■ **EXERCISE DIRECTIONS**
Wherever the string "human" turns up in the data, copy the whole line.

[Data extracted from a collection]
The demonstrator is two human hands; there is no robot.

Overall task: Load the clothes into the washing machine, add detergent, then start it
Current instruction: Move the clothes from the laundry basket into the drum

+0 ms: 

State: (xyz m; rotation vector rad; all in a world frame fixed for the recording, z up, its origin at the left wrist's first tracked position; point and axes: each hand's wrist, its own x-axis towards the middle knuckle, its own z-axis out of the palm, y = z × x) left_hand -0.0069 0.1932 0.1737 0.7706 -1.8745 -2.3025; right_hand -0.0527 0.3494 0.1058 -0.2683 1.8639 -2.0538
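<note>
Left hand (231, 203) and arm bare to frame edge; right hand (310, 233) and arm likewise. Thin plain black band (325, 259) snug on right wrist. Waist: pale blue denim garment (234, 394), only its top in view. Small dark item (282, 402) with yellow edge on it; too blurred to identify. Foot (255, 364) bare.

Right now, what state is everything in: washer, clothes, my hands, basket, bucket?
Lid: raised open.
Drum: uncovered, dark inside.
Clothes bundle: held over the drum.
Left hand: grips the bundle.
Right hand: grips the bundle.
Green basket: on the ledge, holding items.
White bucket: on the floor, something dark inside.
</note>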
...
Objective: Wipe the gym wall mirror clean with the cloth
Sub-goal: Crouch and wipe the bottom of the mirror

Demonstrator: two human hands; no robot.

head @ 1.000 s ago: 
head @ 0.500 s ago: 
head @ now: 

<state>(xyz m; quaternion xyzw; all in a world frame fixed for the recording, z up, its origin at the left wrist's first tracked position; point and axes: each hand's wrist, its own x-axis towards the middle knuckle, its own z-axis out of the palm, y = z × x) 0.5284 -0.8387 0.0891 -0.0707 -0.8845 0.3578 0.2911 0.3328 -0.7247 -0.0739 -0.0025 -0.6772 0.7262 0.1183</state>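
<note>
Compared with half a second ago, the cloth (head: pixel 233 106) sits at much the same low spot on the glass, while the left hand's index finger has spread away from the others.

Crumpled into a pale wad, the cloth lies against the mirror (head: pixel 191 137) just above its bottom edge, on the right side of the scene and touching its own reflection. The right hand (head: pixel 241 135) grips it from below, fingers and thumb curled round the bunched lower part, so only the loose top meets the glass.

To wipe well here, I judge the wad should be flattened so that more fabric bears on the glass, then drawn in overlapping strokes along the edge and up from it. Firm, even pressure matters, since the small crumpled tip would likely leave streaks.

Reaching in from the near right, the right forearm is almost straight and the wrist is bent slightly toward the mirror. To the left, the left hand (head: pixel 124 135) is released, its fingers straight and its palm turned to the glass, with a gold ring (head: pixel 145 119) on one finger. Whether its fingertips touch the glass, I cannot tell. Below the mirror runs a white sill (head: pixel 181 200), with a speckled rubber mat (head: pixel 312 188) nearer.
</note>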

■ **OUTPUT OF THE EXERCISE**
The demonstrator is two human hands; there is no robot.
Demonstrator: two human hands; no robot.

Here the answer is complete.